12 “Do not lay a hand on the boy,” he said. “Do not do anything to him. Now I know that you fear God, because you have not withheld from me your son, your only son.”

13 Abraham looked up and there in a thicket he saw a ram caught by its horns. He went over and took the ram and sacrificed it as a burnt offering instead of his son. 

There is SO much typology there, including Abraham and Isaac’s wood to Jesus’ wooden cross, Abraham and Isaac riding on a donkey and Jesus riding into Jerusalem on a donkey on Palm Sunday, and culminating to the substitutionary sacrifice of a ram – a male lamb – instead of Isaac.

This whole story is a “typology” of the verse so many Christians memorize across the globe, even today – John 3:16,

For God so loved the world that He gave His one and only son that whoever believes in Him should not perish but have eternal life.

So, when Jesus rode into Jerusalem during what we now call His Triumphal Entrance, riding on a donkey as Zechariah had prophesied and the people should have recognized:

Rejoice greatly, Daughter Zion!
    Shout, Daughter Jerusalem!
See, your king comes to you,
    righteous and victorious,
lowly and riding on a donkey,
    on a colt, the foal of a donkey. (Zechariah 9:9)

Because they did not recognize this sacrificial Lamb, fulfilling Zechariah’s prophecy, Jesus pulled aside and wept for His beloved city. They didn’t recognize that He was entering the city as a lamb instead of a conquering lion… because they didn’t know their Torah, as they should have.

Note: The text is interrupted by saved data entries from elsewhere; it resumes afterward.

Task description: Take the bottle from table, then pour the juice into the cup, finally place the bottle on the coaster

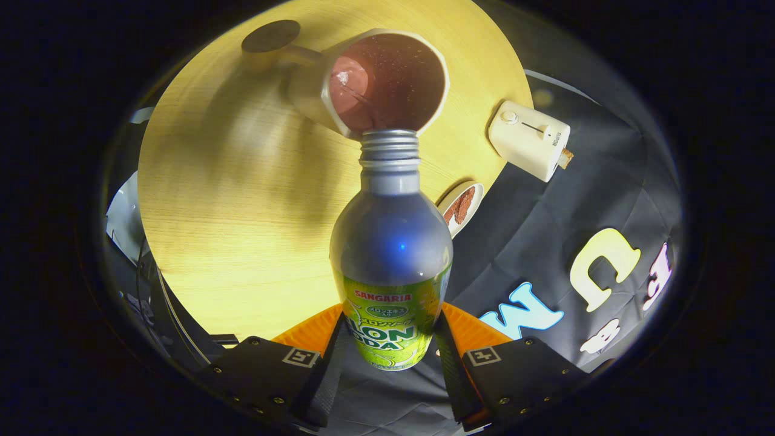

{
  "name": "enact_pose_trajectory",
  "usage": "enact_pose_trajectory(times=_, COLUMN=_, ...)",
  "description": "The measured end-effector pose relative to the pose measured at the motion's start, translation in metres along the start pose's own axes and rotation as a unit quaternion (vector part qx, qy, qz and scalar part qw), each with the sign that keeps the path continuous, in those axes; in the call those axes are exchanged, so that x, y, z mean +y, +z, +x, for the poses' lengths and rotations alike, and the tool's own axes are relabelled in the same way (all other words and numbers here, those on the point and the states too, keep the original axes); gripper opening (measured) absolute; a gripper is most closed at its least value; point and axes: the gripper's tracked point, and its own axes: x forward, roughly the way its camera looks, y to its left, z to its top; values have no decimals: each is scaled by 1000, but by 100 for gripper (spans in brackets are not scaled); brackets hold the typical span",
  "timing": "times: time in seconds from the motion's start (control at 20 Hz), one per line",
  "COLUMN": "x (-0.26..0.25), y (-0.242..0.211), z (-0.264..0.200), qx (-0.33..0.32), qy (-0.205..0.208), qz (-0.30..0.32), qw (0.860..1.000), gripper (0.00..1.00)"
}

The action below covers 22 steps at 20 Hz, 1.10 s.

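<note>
The jaws clamp the soda bottle (391, 254), tipped with its open mouth touching the mug's (387, 82) rim over the bench (242, 200), toaster (530, 140) near the edge.

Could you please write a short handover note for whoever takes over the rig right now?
Gripper: fingers shut on the silver metal bottle with the green label, gripped at its lower body.
Bottle: uncapped, its threaded mouth at the rim of the white cup with the dark red inside on the round wooden table.
Done: bottle taken, brought to the cup.
Left: finish pouring, then set the bottle on the dark round coaster beyond the cup.
</note>
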Motion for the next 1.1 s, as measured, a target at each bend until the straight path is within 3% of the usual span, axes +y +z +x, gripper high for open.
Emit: enact_pose_trajectory(times=1.1, x=-2, y=2, z=-9, qx=-7, qy=-12, qz=0, qw=1000, gripper=73)
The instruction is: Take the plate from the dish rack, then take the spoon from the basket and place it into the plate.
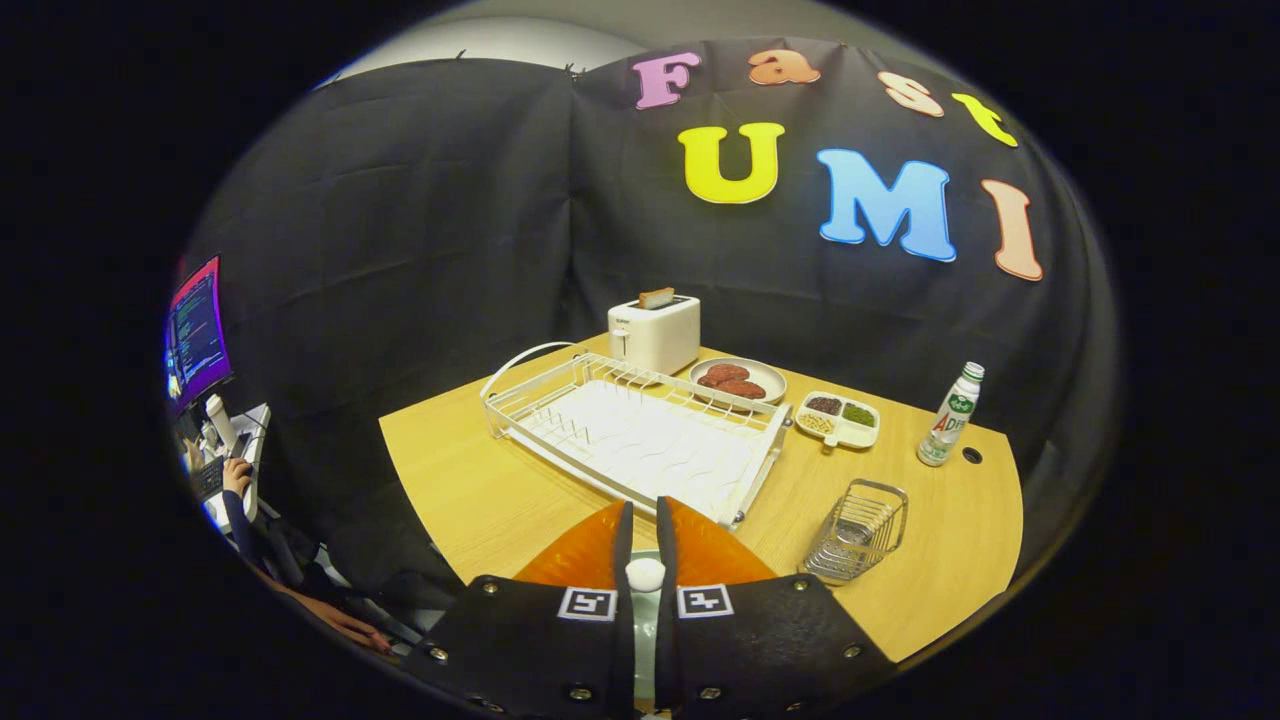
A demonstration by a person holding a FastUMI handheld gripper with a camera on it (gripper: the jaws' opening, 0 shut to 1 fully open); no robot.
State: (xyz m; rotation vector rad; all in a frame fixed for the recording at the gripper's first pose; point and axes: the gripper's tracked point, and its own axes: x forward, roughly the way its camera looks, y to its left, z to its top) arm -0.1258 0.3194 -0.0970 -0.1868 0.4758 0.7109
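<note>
My gripper point(641, 518) hangs over the near edge of the wooden table, its two fingers point(623, 545) drawn close together. Pinched between them is a pale spoon point(645, 576); only a white rounded bit and a pale stem behind it show. Right under the fingers lies the orange plate point(585, 558), spreading out on both sides of them. The wire basket point(858, 530) stands to the right of the fingers, and I see nothing in it. The white dish rack point(640, 440) sits just beyond the plate with no dishes in it.
Behind the rack stand a white toaster point(655, 333), a plate of brown patties point(738, 381) and a divided snack tray point(840, 419). A bottle point(950, 415) stands far right. Off the table to the left are a monitor point(195, 335) and a person's hand point(236, 477).
</note>
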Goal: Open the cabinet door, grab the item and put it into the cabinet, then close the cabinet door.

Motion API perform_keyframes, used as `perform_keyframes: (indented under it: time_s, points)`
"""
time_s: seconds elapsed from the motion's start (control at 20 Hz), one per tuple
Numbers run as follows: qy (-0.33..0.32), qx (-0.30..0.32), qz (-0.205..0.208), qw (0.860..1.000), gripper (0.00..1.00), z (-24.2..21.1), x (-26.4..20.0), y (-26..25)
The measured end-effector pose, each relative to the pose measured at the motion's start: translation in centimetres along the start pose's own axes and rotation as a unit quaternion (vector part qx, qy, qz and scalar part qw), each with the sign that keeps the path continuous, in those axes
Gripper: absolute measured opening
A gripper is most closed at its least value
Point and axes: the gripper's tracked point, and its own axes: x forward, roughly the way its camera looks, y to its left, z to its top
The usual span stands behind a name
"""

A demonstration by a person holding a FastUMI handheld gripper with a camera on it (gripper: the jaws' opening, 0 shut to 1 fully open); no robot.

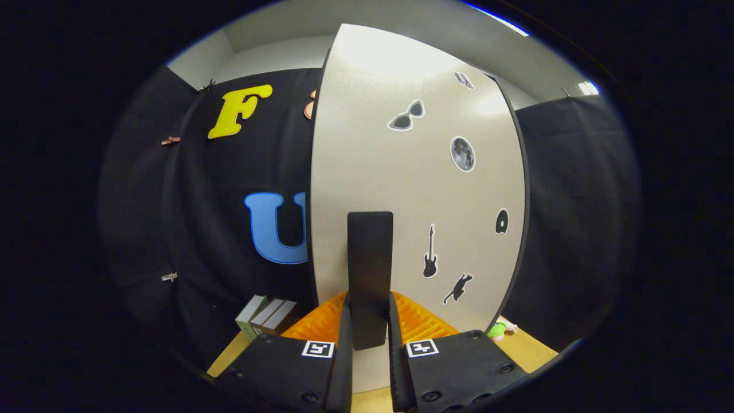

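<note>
— What are the jaws doing?
— The gripper is closed on the black door handle; both fingers press its lower end, a narrow gap between them.
— And the door?
— The pale cabinet door, dotted with stickers, stands right behind the handle.
— The item?
— A small green object lies on the wooden table, beyond the door's right edge; boxes sit left.

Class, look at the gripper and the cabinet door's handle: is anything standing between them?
Nothing visible does. The gripper already has the dark handle between its fingers, on the white cabinet door with stickers; whether both fingers press on it cannot be told.
</note>
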Motion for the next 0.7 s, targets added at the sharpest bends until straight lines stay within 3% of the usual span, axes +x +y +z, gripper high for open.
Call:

They should have known, even based on how God had instructed them through Moses regarding how to celebrate Passover, which they had done every single year:

The Lord said to Moses and Aaron in Egypt, “This month is to be for you the first month, the first month of your year. Tell the whole community of Israel that on the tenth day of this month each man is to take a lamb for his family, one for each household…

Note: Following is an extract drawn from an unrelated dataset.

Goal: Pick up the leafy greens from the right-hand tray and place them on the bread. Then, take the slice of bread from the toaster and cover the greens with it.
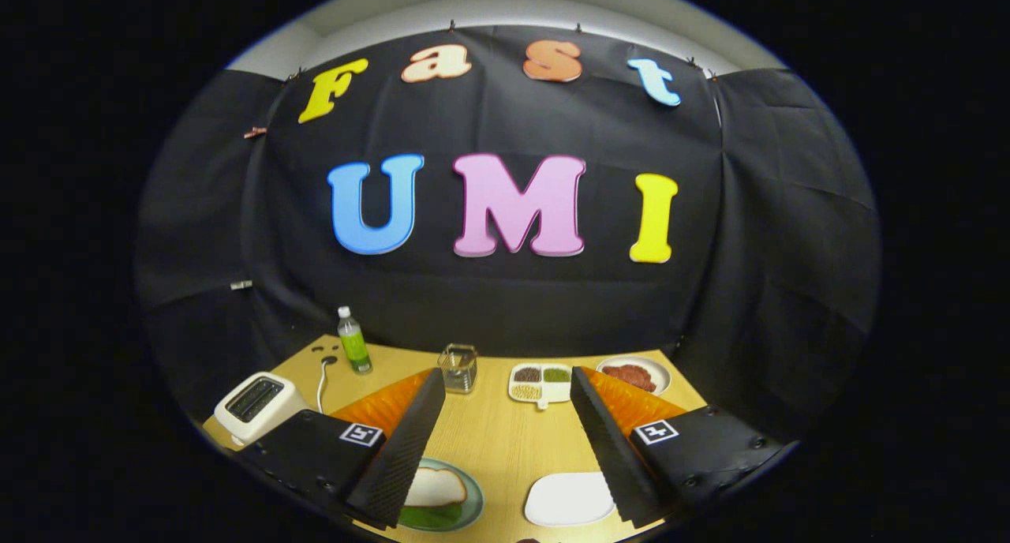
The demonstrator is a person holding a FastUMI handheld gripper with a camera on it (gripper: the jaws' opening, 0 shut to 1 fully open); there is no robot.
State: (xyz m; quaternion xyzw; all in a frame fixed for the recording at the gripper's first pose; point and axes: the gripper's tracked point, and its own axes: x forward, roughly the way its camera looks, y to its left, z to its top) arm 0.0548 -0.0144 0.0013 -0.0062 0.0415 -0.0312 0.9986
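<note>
The jaws are standing wide apart and holding nothing, with bare wooden table (pixel 505 440) showing between them. The gripper (pixel 505 385) is hovering above the tabletop, its two ridged black fingers (pixel 406 448) angling outward toward their tips.

Near the base of the left finger, partly hidden under it, a pale blue plate (pixel 472 505) is carrying a slice of bread (pixel 435 488) that is lying on top of leafy greens (pixel 430 517); the green is peeking out from under the bread's near edge. Near the base of the right finger, a white tray (pixel 564 499) is sitting flat with nothing visible on it. Out beyond the left finger, a cream toaster (pixel 256 405) is standing with its cord trailing toward the wall; I cannot tell whether bread is in its slot.

Ahead of the fingertips, a clear glass container (pixel 458 367) is standing upright, a divided white dish (pixel 540 383) is holding small portions, and a plate of reddish food (pixel 634 374) is sitting beside it. A green bottle (pixel 353 340) is standing farther left.
</note>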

Take care of them until the fourteenth day of the month, when all the members of the community of Israel must slaughter them at twilight. Then they are to take some of the blood and put it on the sides and tops of the doorframes of the houses where they eat the lambs. That same night they are to eat the meat roasted over the fire, along with bitter herbs, and bread made without yeast…

 11 This is how you are to eat it: with your cloak tucked into your belt, your sandals on your feet and your staff in your hand. Eat it in haste; it is the Lord’s Passover.

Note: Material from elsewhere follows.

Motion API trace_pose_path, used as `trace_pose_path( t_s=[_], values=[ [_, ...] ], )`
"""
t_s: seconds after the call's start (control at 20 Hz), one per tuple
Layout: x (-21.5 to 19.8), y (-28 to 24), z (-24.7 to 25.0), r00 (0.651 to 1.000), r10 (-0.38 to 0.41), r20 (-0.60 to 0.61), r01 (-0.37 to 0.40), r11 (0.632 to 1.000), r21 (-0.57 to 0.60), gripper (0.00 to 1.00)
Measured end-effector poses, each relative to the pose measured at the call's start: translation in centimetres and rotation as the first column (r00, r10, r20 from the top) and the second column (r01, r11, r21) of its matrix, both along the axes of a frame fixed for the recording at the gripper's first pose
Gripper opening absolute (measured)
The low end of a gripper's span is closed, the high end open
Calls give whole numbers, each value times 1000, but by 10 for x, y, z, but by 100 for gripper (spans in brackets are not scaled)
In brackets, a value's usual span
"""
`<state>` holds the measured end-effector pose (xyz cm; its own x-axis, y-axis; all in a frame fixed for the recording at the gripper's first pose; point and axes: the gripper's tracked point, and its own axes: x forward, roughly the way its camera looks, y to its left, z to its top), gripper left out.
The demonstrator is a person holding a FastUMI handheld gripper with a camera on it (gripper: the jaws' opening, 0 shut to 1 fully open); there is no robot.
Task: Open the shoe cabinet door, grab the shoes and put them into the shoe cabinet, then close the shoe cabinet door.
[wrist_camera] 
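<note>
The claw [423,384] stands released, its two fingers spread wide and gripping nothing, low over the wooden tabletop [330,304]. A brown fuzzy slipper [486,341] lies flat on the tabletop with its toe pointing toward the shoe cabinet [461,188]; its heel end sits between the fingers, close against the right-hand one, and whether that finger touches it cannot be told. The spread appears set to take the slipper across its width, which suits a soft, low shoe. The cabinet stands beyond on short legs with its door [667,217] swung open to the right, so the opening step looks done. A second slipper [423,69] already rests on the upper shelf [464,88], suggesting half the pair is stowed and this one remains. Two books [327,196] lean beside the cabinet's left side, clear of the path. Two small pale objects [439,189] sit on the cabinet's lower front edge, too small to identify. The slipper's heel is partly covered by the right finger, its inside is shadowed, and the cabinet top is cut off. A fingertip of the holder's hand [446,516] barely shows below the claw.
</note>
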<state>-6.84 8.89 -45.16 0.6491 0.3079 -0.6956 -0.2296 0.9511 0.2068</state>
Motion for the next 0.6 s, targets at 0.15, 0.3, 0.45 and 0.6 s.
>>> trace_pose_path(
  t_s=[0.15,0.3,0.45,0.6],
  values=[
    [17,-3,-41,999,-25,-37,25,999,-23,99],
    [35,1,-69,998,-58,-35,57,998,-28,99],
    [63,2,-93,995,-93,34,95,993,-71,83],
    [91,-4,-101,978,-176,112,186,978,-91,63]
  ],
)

12 “On that same night I will pass through Egypt and strike down every firstborn of both people and animals, and I will bring judgment on all the gods of Egypt. I am the Lord. 13 The blood will be a sign for you on the houses where you are, and when I see the blood, I will pass over you. No destructive plague will touch you when I strike Egypt.

14 “This is a day you are to commemorate; for the generations to come you shall celebrate it as a festival to the Lord—a lasting ordinance… 

24 “Obey these instructions as a lasting ordinance for you and your descendants….

49 The same law applies both to the native-born and to the foreigner residing among you.” (Exodus 12:1-49)

Now, on what evening did Jesus and His Disciples meet in the upper room in order to share their final Passover meal together?

Thursday… the fourteenth day of the month.

Now, looking closely at Exodus 12:3, each household was to choose a lamb for their sacrifice on the tenth day of that month. Counting backwards, the tenth day would have been the very day that Jesus rode into Jerusalem on a donkey.

What we call Palm Sunday was Israel’s “Passover Lamb Selection Day”.

Palm branches had nothing to do with making that day special for God’s people.

It had everything to do with Jesus proclaiming that He was the Lamb, or as John the Baptist called Him – the Lamb of God who takes away the sin of the people!